Cuando gobernó el señor Rajoy, seguramente hizo lo que tenía que hacer. Para impedir el rescate y hacer que las cuentas cuadrasen, realizó una política dura de ajustes y recortes, que mereció el elogio y el respeto de muchos gobernantes europeos. Revitalizó la economía, la puso en unas cifras de crecimiento y comenzó la creación de puestos de trabajo. Sin embargo, llegaron las elecciones y los ciudadanos le quitaron la mayoría absoluta. Se la quitaron tanto, que lo pusieron a tiro de quienes le presentaron una moción de censura y lo tumbaron. En Francia un inédito Macron llegó al poder con la aureola de gran reformador de la nación.

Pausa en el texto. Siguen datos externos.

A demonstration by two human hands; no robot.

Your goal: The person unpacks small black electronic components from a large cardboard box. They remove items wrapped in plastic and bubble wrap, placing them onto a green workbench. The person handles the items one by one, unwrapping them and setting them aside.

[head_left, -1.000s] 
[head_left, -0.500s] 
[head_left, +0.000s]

Empezó sus reformas, todas necesarias y razonables, pero se le sublevó la calle con multitud de protestas y el fenómeno de los chalecos amarillos. Ayer hubo elecciones locales y su partido sufrió una derrota espectacular. Su reformismo naufragó. Si no hubiera hecho nada, quizá no tendría en peligro su presidencia. Lección política: no basta con hacer lo que un país necesita; hay que hacerlo como el país lo quiere. Aunque eso lleve a la ruina del país. De ahí el éxito del populismo.